Depuis le début de la campagne #metoo (#anakaman en arabe) il y a exactement un an, elles sont un nombre significatif de femmes à prendre la parole pour dénoncer les agressions et le harcèlement quotidien.

Manifestation au Caire contre le harcèlement sexuel. Khaled Desouki/AFP

Ça aurait pu durer encore longtemps. Ça aurait pu aller encore plus loin. Mais May al-Shamy a décidé de parler. En septembre dernier, cette journaliste mode de 28 ans a été la première femme en Égypte à avoir déposé plainte contre son employeur pour harcèlement sexuel.

Employée par le journal Youm7, elle avait d’abord informé sa direction du comportement déplacé de son supérieur hiérarchique, mais aucune mesure n’avait été prise contre ce chef de plus en plus envahissant.

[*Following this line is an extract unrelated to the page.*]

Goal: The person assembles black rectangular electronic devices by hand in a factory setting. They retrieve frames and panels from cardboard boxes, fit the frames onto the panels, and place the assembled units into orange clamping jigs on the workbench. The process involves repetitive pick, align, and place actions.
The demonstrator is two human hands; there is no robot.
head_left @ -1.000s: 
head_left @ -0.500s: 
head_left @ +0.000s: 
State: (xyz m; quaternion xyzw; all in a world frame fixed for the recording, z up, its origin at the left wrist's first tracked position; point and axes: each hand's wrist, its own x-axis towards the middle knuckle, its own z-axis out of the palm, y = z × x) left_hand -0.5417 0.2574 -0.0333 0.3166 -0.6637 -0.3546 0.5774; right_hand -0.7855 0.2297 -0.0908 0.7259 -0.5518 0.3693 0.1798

D’abord, des commentaires déplacés, devenus de plus en plus explicites ; elle a finalement décidé de déposer plainte quand des attouchements ont commencé à avoir lieu.

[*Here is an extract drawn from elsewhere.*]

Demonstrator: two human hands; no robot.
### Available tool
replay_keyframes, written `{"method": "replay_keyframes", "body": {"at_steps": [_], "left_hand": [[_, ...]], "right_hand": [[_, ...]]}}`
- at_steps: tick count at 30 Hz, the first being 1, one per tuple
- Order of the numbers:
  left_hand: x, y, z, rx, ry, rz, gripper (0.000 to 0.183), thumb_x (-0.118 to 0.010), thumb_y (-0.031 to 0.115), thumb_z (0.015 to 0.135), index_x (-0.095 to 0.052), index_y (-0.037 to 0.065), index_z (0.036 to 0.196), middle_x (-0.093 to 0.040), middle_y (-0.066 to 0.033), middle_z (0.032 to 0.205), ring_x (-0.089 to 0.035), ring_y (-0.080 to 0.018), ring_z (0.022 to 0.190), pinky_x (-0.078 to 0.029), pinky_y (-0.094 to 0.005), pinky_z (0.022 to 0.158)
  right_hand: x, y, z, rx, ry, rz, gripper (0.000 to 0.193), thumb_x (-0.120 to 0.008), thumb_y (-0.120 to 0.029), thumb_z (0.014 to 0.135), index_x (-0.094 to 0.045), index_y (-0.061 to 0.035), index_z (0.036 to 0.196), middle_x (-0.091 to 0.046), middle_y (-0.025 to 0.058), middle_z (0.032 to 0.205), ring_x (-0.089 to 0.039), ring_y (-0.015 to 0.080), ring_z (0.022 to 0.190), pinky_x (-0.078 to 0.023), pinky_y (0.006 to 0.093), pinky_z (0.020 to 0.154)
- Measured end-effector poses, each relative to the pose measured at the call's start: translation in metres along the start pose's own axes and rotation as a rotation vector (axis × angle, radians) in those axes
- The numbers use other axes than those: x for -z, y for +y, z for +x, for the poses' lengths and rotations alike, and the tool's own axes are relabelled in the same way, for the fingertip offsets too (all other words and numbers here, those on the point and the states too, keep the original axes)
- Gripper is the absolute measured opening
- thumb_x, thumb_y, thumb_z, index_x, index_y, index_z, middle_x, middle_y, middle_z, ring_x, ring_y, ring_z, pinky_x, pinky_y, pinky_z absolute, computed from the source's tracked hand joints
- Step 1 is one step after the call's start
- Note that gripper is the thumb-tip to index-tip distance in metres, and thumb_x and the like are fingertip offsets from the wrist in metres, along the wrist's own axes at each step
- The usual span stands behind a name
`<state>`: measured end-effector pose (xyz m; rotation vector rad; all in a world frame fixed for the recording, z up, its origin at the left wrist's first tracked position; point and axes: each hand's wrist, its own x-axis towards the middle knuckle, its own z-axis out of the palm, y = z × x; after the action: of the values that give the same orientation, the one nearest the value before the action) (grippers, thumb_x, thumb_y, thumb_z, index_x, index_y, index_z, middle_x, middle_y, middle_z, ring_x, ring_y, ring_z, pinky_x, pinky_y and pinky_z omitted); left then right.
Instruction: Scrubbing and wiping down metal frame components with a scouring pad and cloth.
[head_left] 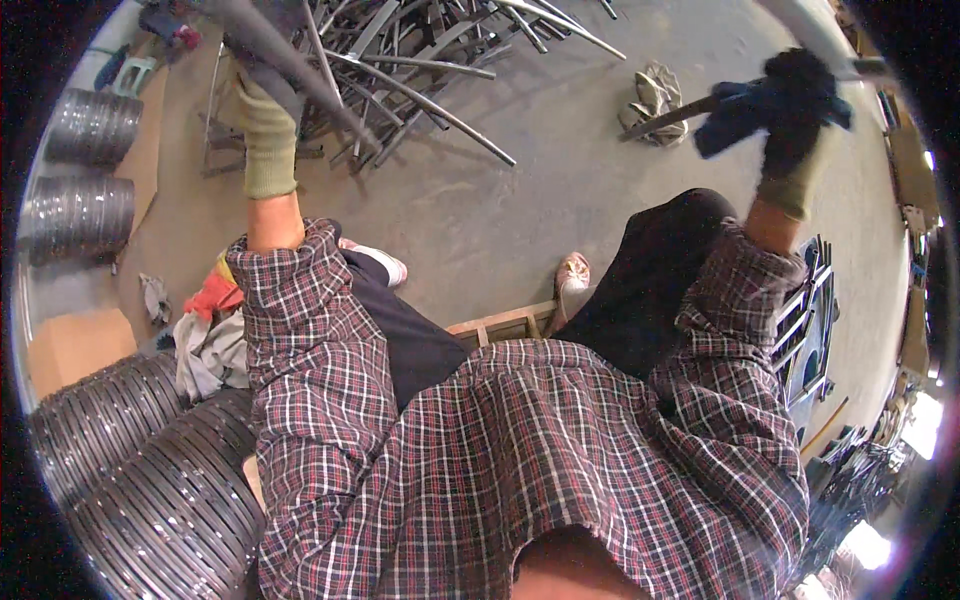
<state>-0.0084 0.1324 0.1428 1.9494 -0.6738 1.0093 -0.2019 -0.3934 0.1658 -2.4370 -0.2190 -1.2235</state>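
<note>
My left hand (268, 112), in a glove with a pale yellow-green cuff, is raised at the upper left. Its fingers are partly hidden and seem closed round a grey metal bar (312, 92), blurred and slanting down to the right. At the upper right my right hand (795, 95) wears a dark glove with a similar pale cuff. It is closed on a dark metal rod (668, 121), whose end points left over the floor. Beyond my left hand lies a loose heap of metal tubes (428, 100), some curved.
Stacks of shiny black rings (165, 500) stand at my left, with cloths (215, 350) and a cardboard sheet (85, 345) beside them. A crumpled beige cloth (655, 92) lies on the floor ahead. A wooden seat (505, 323) is beneath me; metal frames (800, 330) stand at right.
</note>
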Motion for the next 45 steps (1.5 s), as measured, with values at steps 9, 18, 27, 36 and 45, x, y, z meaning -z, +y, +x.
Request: {"method": "replay_keyframes", "body": {"at_steps": [9,18,27,36,45], "left_hand": [[-0.031,0.035,-0.040,0.390,-0.437,-0.413,0.054,-0.040,0.051,0.099,-0.061,0.002,0.097,-0.061,-0.0077,0.068,-0.056,-0.0147,0.057,-0.043,-0.0275,0.053],[-0.055,0.036,-0.032,0.305,-0.138,-0.120,0.056,-0.038,0.037,0.102,-0.055,-0.006,0.070,-0.051,-0.0189,0.057,-0.051,-0.0370,0.055,-0.040,-0.0436,0.057],[-0.042,0.056,-0.029,-0.021,-0.111,0.045,0.044,-0.043,0.026,0.100,-0.059,-0.004,0.070,-0.057,-0.0228,0.063,-0.053,-0.0390,0.058,-0.040,-0.0444,0.058],[-0.051,0.050,-0.019,-0.051,-0.019,0.272,0.048,-0.042,0.029,0.102,-0.060,-0.008,0.077,-0.059,-0.0105,0.058,-0.056,-0.0147,0.047,-0.042,-0.0321,0.044],[-0.044,0.081,-0.017,0.226,-0.086,-0.063,0.050,-0.042,0.031,0.102,-0.060,-0.007,0.073,-0.058,-0.0154,0.054,-0.057,-0.0252,0.048,-0.043,-0.0369,0.049]], "right_hand": [[-0.163,-0.007,-0.121,-1.213,0.310,1.209,0.018,-0.066,-0.011,0.087,-0.064,0.0023,0.100,-0.067,0.0119,0.096,-0.065,0.0178,0.078,-0.053,0.0296,0.067],[-0.159,-0.011,-0.116,-1.110,0.090,0.991,0.012,-0.064,-0.007,0.086,-0.062,0.0014,0.093,-0.062,0.0051,0.080,-0.061,0.0163,0.070,-0.050,0.0281,0.060],[-0.163,-0.016,-0.117,-1.200,0.177,0.926,0.018,-0.059,-0.007,0.088,-0.056,-0.0023,0.105,-0.060,0.0050,0.088,-0.061,0.0174,0.076,-0.050,0.0308,0.064],[-0.159,-0.012,-0.126,-1.068,-0.119,0.741,0.024,-0.058,-0.004,0.088,-0.056,-0.0054,0.112,-0.059,0.0042,0.084,-0.058,0.0166,0.070,-0.048,0.0305,0.060],[-0.151,-0.018,-0.120,-1.137,0.057,0.800,0.011,-0.055,-0.011,0.091,-0.059,-0.0052,0.099,-0.059,0.0031,0.080,-0.055,0.0158,0.068,-0.046,0.0306,0.061]]}}
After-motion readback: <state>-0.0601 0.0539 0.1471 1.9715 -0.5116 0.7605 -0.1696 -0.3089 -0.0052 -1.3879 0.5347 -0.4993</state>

Depuis le début de la campagne #metoo il y a exactement un an, elles sont un nombre significatif de femmes à prendre la parole pour dénoncer les agressions et le harcèlement quotidien qu’elles subissent en Égypte : dans la rue, à leur travail, dans leurs cercles sociaux et privés. Mais la prise de parole n’est toujours pas simple dans un pays où 99 % des femmes assurent avoir déjà été harcelées.

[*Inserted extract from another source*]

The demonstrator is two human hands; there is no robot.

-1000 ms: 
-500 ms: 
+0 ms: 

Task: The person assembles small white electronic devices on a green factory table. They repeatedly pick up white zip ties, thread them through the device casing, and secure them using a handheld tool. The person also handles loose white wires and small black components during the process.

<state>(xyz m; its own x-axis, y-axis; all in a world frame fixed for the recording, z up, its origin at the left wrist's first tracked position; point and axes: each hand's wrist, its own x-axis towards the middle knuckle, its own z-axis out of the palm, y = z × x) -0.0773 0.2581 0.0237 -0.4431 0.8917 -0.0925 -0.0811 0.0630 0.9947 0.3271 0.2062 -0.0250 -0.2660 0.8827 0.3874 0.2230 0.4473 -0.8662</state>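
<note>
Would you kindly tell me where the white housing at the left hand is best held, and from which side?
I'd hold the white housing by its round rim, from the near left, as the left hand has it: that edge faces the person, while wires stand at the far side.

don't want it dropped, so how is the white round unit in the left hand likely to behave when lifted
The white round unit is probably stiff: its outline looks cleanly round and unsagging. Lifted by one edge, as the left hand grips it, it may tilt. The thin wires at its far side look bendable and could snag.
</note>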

À la suite de sa plainte, la jeune femme a subi une campagne de diffamation sur les réseaux sociaux, certains l’accusant même d’être membre des Frères musulmans, confrérie interdite en Égypte et considérée par le pouvoir comme organisation terroriste. Son employeur, Dandarawy al-Hawary, lui, a conservé son poste et a même eu le droit de s’expliquer dans les médias. « Comment pouvez-vous criminaliser un homme et soutenir une victime présumée ? (…) Je suis d’accord avec vous, nous devrions tous aider les victimes de harcèlement sexuel, mais vous devez avoir la preuve qu’elles sont des victimes », s’est-il défendu.


(Pour mémoire : En Égypte, le harcèlement sexuel suit les femmes jusqu’au travail)


« Teegy neshrab coffee ? »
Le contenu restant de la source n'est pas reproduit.